What the exercise asks:
Copy every line in the listing that contains "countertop".

Available data:
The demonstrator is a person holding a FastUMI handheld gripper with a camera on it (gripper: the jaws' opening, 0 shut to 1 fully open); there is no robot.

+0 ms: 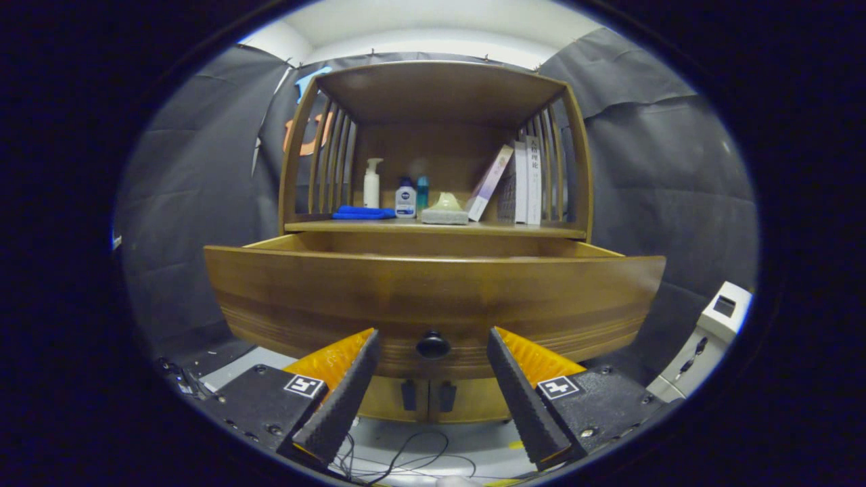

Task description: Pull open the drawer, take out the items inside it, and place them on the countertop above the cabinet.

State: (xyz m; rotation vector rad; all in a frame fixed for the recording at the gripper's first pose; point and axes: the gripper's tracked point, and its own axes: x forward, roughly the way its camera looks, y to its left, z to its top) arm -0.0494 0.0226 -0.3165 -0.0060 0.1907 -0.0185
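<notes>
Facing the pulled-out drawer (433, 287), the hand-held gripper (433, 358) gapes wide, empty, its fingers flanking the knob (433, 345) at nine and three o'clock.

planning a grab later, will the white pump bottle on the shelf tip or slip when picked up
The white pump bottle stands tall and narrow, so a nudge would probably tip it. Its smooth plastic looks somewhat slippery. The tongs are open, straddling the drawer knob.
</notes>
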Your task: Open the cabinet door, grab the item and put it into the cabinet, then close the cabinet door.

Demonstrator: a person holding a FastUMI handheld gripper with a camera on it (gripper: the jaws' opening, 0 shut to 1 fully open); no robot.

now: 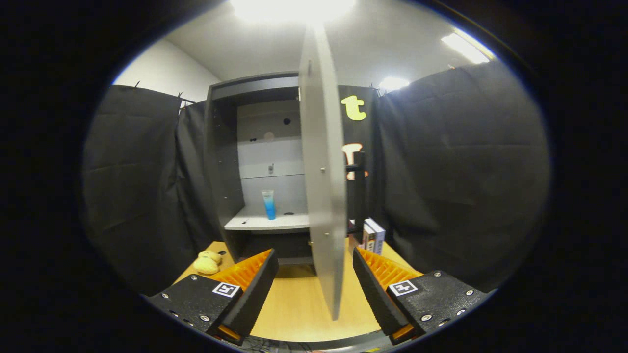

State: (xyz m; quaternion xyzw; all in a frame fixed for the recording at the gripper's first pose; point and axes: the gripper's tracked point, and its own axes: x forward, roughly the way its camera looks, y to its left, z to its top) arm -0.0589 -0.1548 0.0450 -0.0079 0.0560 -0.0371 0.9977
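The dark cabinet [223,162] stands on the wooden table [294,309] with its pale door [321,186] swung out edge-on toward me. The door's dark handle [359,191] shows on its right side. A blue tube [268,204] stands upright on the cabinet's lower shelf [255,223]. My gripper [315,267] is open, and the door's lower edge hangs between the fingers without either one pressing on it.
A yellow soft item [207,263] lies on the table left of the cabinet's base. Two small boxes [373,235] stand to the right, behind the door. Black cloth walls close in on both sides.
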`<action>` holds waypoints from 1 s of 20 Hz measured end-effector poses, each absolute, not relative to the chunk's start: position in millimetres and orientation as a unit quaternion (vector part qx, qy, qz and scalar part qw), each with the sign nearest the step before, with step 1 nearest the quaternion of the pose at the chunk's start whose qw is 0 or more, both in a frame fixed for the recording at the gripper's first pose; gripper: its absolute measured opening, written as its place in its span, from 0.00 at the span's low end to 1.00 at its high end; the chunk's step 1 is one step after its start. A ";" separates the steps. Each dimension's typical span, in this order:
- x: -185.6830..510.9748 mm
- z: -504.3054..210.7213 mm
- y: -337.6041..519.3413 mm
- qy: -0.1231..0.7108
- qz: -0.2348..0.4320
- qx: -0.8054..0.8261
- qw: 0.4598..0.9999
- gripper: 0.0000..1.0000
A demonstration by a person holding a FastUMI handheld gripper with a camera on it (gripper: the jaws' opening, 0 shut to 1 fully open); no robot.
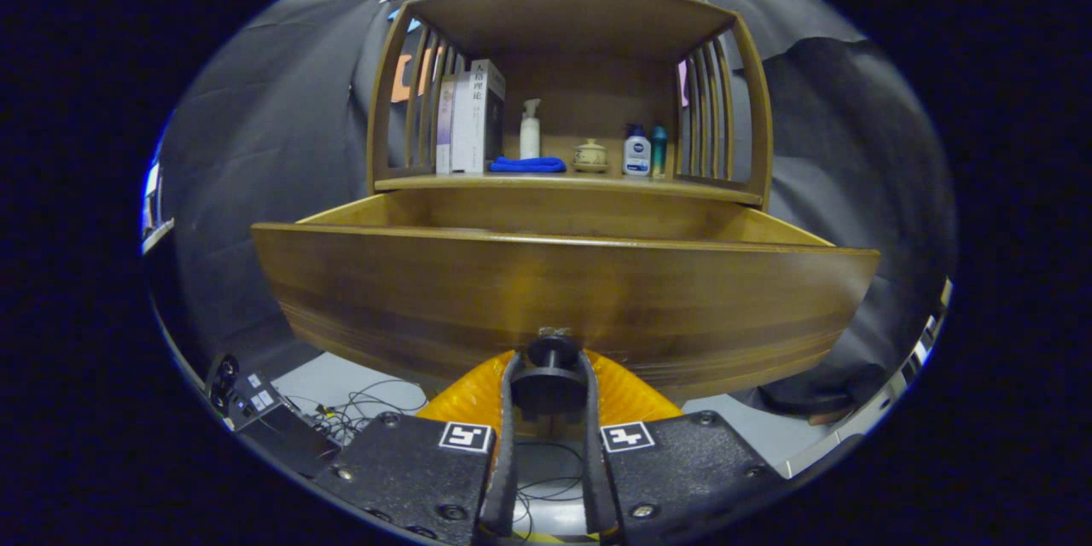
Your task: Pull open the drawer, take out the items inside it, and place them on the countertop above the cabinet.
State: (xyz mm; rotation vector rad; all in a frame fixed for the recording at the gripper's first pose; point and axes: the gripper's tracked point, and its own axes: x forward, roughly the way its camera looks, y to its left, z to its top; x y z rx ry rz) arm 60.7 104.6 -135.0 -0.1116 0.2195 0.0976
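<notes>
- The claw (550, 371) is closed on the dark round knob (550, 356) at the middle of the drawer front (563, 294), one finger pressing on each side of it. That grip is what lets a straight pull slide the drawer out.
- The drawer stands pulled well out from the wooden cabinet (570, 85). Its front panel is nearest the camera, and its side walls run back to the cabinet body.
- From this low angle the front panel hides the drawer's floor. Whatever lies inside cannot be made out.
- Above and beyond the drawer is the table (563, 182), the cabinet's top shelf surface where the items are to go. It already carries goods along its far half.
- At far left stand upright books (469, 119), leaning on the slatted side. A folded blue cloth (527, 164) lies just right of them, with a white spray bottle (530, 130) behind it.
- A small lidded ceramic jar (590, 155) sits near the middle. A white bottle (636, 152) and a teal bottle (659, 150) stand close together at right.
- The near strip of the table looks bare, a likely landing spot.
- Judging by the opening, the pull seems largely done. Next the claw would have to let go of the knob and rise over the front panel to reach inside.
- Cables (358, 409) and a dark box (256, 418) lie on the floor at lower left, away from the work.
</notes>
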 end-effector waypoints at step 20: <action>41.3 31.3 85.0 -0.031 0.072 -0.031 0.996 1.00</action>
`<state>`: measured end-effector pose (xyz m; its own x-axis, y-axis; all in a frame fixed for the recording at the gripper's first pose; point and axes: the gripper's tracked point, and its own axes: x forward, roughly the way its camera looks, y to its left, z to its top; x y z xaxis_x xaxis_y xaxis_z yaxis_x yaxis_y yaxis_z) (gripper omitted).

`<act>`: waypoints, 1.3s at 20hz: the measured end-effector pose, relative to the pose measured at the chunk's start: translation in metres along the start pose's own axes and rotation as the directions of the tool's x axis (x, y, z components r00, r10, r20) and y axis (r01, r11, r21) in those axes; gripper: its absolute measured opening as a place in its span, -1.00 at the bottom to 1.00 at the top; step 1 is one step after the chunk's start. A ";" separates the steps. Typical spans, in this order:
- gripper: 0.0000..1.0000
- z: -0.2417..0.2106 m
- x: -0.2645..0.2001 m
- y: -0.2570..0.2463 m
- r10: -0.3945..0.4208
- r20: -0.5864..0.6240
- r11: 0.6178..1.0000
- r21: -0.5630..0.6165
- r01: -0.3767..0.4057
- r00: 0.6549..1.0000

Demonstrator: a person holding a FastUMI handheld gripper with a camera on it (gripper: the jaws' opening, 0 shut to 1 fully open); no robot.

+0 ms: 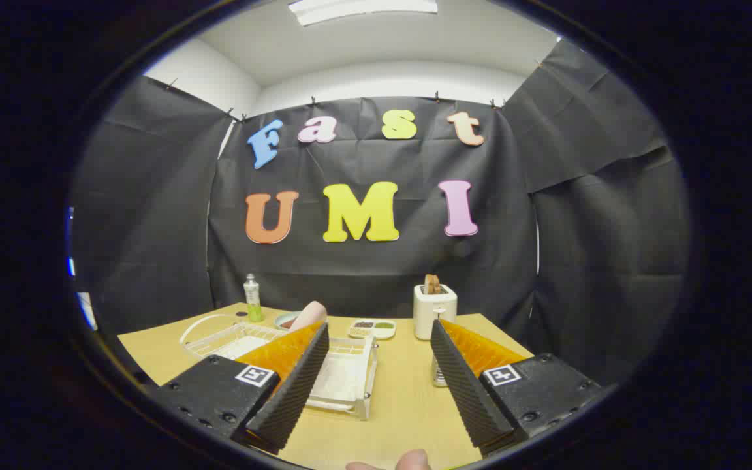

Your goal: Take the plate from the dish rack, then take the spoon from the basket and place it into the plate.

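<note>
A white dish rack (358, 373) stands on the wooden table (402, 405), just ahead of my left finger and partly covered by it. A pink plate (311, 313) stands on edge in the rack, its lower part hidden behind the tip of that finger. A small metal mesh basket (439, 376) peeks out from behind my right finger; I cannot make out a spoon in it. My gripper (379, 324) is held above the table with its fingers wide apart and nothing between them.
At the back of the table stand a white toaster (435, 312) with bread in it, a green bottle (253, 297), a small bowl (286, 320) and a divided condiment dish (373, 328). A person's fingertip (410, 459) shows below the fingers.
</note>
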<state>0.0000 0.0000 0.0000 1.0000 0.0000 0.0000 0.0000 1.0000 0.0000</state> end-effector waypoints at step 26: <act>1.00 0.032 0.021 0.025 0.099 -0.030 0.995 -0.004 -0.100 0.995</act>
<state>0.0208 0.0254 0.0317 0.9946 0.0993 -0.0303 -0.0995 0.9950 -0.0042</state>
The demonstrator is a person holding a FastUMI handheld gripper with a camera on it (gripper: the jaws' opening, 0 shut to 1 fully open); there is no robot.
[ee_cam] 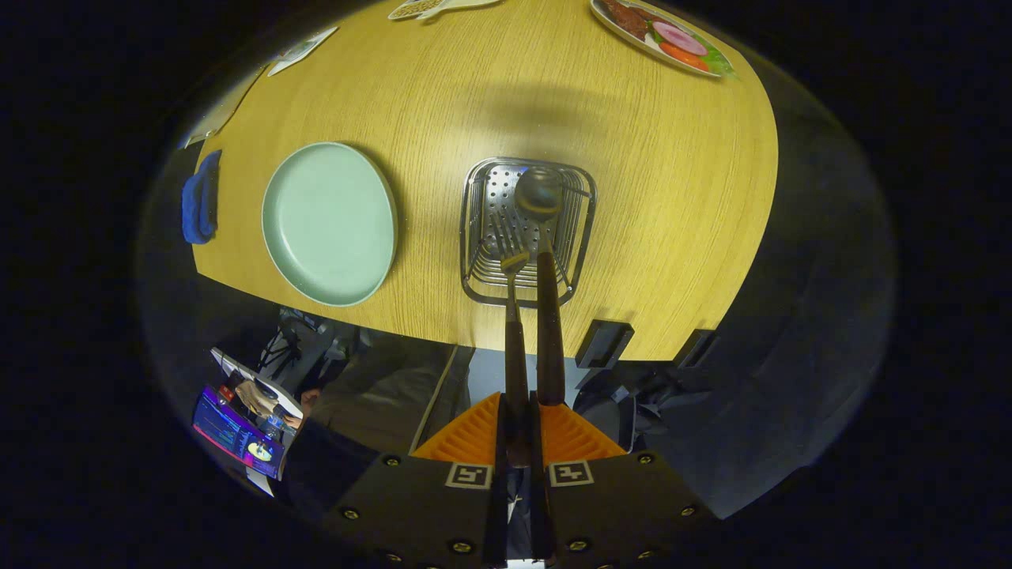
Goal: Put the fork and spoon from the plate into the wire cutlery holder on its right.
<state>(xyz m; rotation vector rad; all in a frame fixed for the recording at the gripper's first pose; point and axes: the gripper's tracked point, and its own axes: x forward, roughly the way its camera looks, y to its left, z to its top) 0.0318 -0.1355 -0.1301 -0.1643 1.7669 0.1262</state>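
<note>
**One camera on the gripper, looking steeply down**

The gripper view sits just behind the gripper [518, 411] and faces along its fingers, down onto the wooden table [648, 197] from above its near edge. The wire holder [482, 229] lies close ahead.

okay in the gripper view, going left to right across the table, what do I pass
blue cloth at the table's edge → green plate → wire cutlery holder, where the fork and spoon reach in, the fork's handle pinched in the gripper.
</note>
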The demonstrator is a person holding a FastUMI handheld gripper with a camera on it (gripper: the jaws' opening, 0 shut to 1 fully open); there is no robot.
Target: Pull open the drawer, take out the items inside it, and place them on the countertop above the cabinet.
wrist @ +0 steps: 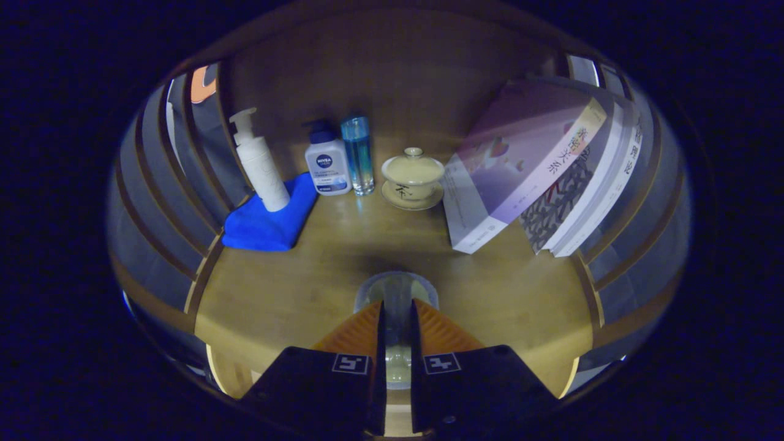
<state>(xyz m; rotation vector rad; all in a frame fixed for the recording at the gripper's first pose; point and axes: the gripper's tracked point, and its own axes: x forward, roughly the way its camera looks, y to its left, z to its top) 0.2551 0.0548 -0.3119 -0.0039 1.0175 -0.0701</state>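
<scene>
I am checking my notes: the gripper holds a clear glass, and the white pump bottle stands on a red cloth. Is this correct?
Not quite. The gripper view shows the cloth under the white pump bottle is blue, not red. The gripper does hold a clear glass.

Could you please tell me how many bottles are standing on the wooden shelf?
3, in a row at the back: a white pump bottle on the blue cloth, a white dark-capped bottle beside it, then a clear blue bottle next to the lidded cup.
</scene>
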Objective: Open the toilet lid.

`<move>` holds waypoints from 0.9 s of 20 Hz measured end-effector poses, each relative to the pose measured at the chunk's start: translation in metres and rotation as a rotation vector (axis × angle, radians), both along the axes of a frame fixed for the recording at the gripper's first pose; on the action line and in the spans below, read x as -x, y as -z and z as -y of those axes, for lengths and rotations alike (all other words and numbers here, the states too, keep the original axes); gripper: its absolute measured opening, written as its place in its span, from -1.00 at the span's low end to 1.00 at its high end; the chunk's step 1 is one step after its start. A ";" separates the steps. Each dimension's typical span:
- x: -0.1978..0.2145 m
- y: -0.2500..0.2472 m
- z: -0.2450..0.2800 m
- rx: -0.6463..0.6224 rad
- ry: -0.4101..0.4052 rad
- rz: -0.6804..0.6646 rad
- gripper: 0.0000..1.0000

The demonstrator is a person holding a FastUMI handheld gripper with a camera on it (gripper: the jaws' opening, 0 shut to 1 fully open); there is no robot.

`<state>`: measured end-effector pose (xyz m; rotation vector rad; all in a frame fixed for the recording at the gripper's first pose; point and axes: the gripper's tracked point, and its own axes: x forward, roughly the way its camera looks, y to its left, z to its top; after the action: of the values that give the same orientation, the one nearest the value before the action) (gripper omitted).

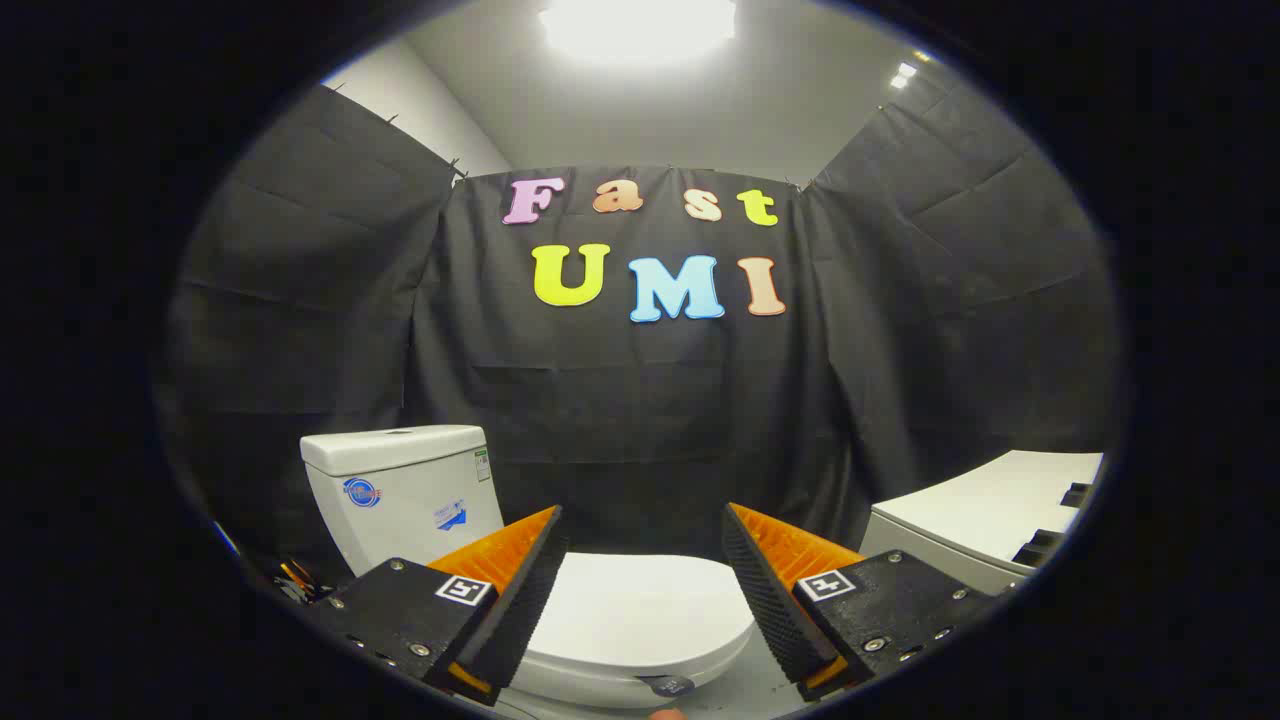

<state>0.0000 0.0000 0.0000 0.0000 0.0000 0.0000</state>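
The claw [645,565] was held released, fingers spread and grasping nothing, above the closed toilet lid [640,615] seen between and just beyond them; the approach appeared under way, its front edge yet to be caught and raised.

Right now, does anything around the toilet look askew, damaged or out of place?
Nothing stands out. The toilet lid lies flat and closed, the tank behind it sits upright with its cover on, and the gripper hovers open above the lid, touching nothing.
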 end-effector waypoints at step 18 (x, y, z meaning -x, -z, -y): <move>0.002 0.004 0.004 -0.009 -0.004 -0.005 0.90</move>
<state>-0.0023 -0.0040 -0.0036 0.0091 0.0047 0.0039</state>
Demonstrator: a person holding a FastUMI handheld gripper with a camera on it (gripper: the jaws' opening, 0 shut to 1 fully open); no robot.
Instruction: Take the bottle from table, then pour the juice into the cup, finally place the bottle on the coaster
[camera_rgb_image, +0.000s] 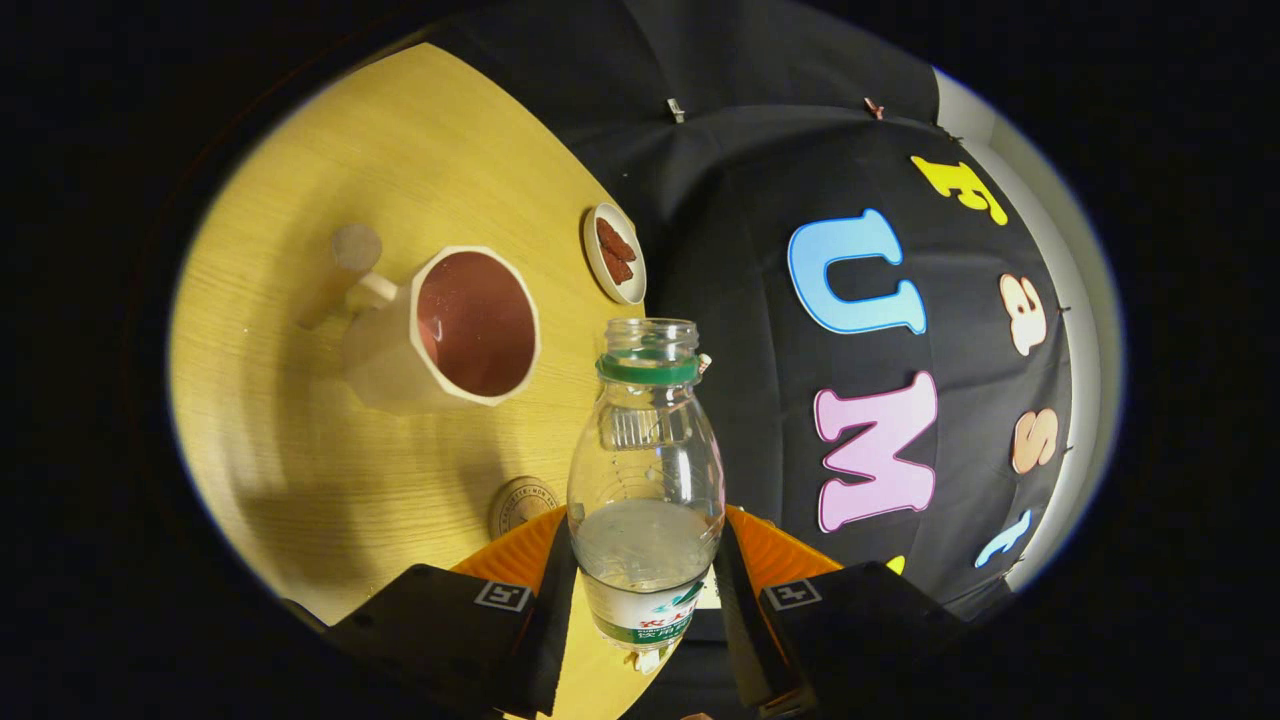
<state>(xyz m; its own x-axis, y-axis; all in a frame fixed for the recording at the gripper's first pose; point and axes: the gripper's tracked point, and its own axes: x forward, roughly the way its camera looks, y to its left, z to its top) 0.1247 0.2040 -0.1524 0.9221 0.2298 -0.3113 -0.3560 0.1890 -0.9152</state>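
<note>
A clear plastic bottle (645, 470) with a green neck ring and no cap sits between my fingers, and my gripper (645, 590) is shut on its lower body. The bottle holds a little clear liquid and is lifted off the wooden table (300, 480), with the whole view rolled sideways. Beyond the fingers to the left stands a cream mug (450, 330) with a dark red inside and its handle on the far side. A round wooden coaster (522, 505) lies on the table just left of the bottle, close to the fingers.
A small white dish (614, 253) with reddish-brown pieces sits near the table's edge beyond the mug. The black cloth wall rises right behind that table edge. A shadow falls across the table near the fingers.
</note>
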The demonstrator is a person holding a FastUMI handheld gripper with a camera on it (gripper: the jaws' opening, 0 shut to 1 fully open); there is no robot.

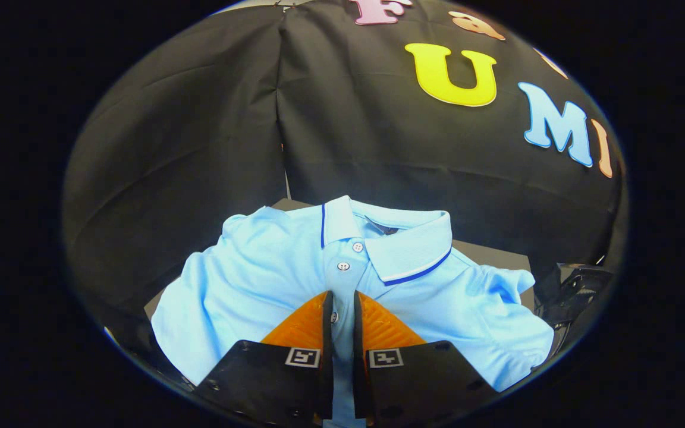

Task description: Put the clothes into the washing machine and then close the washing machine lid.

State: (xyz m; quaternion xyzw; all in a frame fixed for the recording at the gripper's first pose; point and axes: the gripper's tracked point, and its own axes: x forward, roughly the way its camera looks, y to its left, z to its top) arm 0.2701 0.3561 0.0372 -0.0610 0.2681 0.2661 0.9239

Output below:
Task description: Pull open the drawer, take out the items inside it, and place them on the countertop above the cabinet.
Your task: Pull open the drawer, take out the items inside it, and place them on the countertop above the cabinet.
Target: Pull open the drawer, take out the items inside it, and place them on the countertop above the cabinet.

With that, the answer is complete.